1:26 PM 11/07/2011
how do i know if the house i just bought needs the electrical and plubming updated? I havent done an inspection yet, but i'm thinking it would be hard for me to gauge what needs to be done. I feel I get a contractor involved and ask them they would just say I should update it. Is there anyway to truley verify this?
So you already bought a house without an inspection????
3:45 PM 11/07/2011 | 0 Votes
we are going to contract...we have not completed a home inspection yet. I'm guessing i'll find out then?
3:48 PM 11/07/2011 | 0 Votes
This is the purpose of a home inspection -- to assess the condition of the home and tell you what needs to be fixed. If the house has significant problems, you should expect to negotiate an appropriate discount (unless this is a short sale).
Inspectors have a tendency to say anything not brand new needs to be updated. This is not exactly true. It's CYA on the report. If you ask them in person, they will tell you what *really* needs to be fixed.
My general rule of thumb is that if it's functioning, it does not need updating. The electric in our house was working fine, but it dated from 1911 and there were not sufficient outlets or lights, nor could we run a/c or computers, so we upgraded. As for the plumbing, one length of pipe in the basement was leaking and had to be replaced. All the valves and faucets were leaking on all the fixtures. We found out much later that the bathroom fixtures are not vented, and the plumbing in those two rooms needs to be redone. All the plumbing dates from the 1930s.
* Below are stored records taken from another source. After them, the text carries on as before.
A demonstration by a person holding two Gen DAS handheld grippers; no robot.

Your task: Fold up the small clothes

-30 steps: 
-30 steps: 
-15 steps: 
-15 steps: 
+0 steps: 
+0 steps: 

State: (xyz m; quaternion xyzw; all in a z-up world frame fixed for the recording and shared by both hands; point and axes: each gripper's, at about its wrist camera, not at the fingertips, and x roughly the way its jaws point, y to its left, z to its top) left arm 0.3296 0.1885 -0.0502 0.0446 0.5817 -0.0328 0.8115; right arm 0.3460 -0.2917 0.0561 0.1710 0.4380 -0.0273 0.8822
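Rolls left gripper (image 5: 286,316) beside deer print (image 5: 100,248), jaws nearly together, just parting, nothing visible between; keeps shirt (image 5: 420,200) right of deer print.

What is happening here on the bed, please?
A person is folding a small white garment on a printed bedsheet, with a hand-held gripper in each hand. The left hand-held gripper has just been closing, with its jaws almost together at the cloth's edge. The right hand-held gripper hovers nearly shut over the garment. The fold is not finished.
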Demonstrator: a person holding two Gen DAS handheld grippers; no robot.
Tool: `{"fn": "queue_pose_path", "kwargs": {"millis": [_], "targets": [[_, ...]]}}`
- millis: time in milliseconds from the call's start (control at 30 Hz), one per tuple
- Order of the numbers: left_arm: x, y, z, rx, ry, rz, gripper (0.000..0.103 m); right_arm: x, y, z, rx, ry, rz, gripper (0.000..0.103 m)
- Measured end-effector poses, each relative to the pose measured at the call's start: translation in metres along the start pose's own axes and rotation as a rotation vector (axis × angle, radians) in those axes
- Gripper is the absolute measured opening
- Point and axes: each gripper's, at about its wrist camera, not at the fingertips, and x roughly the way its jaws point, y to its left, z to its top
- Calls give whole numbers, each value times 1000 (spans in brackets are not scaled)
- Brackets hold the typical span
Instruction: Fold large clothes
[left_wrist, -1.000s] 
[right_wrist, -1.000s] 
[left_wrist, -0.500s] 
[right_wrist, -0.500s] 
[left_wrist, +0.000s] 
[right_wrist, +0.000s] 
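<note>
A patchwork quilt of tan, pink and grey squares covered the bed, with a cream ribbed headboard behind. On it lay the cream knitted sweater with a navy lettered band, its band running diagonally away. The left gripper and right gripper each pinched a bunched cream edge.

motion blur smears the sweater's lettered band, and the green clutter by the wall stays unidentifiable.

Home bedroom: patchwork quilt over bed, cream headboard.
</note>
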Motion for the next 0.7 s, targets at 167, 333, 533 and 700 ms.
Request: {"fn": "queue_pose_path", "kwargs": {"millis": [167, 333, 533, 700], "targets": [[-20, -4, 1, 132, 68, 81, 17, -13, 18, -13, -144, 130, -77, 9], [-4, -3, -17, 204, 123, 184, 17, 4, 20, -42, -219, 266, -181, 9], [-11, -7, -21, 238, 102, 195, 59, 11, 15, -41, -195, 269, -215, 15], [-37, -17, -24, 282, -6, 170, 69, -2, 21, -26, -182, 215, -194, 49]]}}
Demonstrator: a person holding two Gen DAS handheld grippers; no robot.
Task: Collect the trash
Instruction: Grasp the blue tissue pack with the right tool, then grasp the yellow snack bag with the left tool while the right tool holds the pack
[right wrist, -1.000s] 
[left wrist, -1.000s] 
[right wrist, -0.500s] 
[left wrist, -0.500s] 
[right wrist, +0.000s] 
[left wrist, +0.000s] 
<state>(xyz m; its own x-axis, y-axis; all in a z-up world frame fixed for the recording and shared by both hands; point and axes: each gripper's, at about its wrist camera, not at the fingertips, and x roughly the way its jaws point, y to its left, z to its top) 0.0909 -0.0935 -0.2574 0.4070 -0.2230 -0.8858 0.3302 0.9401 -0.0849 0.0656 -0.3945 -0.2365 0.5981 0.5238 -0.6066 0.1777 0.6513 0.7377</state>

In retrospect, we would have benefited from asking a licensed plumber to take care of all these items at one go when the walls were open for the electrical upgrade, had we known. But there is not really any way to know, except to live with it. Alternatively, we could have replaced everything up front on the theory that it's easiest and cheapest to get it over with all at once at the beginning.
6:49 PM 11/07/2011 | 0 Votes
mopar is right. Just to add:
- inspector cannot tell you for certan if there is something wrong with the system. He is not allowed to mention NEC at all. So all you will hear is "not enough outlets" or "this outlet missing ground".
- inspector can juge the age of the electricals (by type of breakers and wire) and amperage of the system. But you can do it as well.
- Pluming itself does not need imidiate upgrade unless it is leaking or was recently inproperly changed. Or something wrong with gas line or sewer is backing up.
- Heating is a separate subject, because old heating could be inefficient and you can start saving a lot of money if you upgrade it sooner then latter.
10:10 PM 11/07/2011 | 0 Votes
thanks for all the info..this is helpful.
12:34 PM 11/08/2011 | 0 Votes
On the contrary, I think any plumbing that is not copper (cast iron supply pipes will begin to periodically fail) needs upgrading and any electrical that is not up to code with breakers and bx or Romex cable (code now allows Romex for 2 family/3 storey) needs upgrading. You may have cloth covered wiring and fuse boxes. You may also not have enough amps (100 nowadays, at least and preferably 200) to run appliances and the circuits may be overloaded.
An inspector will go over all of this but, others are right, the inspection report will cover a lot of very minor things that shouldn't be an issue in negotiations.